§ What to do
Below is some data. Retype exactly the lines starting at the one with "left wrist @" and ending at the one with "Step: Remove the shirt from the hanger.".
START Input
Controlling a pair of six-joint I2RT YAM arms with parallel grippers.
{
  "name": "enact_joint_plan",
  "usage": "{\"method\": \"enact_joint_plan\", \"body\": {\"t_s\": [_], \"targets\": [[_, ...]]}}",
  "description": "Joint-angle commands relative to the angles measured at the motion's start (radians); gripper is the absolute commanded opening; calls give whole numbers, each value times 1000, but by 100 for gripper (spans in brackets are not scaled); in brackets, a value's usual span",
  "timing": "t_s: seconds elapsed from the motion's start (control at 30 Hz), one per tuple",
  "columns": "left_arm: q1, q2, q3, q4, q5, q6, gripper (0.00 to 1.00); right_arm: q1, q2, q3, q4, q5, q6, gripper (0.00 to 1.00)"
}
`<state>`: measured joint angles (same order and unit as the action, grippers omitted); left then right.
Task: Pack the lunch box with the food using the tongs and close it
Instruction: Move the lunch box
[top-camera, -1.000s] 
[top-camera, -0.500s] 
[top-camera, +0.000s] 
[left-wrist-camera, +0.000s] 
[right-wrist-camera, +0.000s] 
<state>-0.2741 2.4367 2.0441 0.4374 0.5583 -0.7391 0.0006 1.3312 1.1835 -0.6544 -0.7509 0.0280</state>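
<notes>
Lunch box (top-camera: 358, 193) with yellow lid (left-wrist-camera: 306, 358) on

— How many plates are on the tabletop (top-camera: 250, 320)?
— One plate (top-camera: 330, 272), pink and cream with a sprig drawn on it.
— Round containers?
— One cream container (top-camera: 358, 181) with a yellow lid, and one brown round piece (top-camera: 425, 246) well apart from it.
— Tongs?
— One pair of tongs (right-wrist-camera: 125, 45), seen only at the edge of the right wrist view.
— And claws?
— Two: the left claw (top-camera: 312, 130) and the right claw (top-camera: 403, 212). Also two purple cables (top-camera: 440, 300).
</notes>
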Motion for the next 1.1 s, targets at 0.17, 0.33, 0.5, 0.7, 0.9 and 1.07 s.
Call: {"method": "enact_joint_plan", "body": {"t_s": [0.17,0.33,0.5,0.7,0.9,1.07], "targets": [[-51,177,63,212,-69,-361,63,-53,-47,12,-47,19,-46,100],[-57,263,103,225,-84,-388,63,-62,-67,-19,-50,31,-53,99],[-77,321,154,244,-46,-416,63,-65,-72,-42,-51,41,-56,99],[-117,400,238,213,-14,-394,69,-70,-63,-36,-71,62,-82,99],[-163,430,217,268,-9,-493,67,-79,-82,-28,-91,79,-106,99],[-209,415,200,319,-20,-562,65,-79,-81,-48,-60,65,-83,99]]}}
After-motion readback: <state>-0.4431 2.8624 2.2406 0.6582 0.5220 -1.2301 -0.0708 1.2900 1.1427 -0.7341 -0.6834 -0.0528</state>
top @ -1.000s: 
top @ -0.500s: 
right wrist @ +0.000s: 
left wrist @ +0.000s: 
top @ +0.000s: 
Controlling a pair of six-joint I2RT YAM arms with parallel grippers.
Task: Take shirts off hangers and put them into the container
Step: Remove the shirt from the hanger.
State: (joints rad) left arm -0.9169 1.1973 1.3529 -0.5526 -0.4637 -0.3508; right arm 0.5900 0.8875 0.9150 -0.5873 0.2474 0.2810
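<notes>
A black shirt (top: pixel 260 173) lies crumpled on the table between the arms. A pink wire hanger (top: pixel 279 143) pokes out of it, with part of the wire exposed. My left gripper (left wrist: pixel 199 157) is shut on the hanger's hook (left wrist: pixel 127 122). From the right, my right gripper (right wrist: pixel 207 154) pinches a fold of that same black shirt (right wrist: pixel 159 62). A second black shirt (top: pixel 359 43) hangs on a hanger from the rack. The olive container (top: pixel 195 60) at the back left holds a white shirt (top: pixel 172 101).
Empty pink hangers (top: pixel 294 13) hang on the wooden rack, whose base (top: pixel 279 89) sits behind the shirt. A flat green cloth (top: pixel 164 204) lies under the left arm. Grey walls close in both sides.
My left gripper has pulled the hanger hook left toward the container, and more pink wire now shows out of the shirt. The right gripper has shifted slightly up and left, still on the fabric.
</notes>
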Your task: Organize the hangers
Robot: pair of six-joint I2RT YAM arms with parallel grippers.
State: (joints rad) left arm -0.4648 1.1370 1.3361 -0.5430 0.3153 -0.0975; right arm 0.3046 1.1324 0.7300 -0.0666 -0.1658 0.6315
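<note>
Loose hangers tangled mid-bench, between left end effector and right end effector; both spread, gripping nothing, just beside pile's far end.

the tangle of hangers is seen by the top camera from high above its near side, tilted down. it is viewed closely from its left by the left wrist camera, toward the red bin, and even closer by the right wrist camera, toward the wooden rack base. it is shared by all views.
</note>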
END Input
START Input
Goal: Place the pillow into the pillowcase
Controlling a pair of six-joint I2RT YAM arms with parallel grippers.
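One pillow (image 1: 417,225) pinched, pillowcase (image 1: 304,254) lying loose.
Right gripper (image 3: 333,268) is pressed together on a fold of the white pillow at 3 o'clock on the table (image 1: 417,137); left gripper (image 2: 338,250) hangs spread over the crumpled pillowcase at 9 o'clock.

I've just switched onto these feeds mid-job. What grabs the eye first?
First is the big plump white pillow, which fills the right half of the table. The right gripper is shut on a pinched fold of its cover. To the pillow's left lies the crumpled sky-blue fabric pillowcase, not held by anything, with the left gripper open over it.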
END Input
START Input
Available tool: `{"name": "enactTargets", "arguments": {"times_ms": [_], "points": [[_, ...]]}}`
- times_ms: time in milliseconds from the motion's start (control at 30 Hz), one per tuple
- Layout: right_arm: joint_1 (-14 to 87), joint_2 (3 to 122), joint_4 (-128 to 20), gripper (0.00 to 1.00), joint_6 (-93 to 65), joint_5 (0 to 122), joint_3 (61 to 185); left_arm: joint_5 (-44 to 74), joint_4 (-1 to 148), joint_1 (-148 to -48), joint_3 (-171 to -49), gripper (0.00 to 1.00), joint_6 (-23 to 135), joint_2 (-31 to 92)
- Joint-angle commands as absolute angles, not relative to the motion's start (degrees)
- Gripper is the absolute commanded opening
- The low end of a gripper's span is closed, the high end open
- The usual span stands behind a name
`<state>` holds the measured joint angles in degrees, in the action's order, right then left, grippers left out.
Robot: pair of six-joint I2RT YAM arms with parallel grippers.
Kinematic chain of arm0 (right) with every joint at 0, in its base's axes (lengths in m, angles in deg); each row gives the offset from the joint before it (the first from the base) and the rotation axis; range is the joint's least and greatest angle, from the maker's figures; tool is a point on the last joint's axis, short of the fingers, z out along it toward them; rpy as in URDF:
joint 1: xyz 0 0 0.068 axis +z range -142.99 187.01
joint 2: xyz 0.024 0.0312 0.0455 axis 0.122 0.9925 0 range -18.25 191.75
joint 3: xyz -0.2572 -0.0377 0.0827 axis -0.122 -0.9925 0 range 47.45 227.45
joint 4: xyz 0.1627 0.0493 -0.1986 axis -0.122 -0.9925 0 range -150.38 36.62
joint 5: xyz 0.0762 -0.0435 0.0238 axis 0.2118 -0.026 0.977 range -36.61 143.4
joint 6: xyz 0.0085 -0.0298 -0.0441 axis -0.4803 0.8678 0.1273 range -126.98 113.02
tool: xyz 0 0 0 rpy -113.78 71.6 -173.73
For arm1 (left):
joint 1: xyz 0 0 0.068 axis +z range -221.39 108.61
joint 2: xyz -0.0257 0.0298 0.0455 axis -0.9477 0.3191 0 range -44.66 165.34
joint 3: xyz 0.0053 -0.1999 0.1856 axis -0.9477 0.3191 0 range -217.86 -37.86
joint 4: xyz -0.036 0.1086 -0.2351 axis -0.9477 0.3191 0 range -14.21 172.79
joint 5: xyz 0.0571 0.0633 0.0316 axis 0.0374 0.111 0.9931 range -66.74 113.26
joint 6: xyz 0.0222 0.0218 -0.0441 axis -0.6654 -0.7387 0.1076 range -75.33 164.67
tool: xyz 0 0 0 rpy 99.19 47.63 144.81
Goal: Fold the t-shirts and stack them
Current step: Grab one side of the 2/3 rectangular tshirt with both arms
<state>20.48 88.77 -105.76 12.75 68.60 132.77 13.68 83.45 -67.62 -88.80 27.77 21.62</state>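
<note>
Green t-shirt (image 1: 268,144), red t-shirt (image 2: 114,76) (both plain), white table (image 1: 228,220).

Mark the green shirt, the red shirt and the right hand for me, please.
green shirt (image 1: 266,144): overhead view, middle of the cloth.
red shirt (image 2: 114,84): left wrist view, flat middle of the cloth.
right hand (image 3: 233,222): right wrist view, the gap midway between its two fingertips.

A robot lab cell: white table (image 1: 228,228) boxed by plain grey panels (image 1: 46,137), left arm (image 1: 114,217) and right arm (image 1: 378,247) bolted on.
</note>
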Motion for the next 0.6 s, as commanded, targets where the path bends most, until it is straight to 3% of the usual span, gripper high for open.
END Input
§ Response area
left wrist @ +0.000s: 
top @ +0.000s: 
Controlling a pair of six-joint I2RT YAM arms with parallel grippers.
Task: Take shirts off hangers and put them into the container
Step: Remove the shirt from the hanger.

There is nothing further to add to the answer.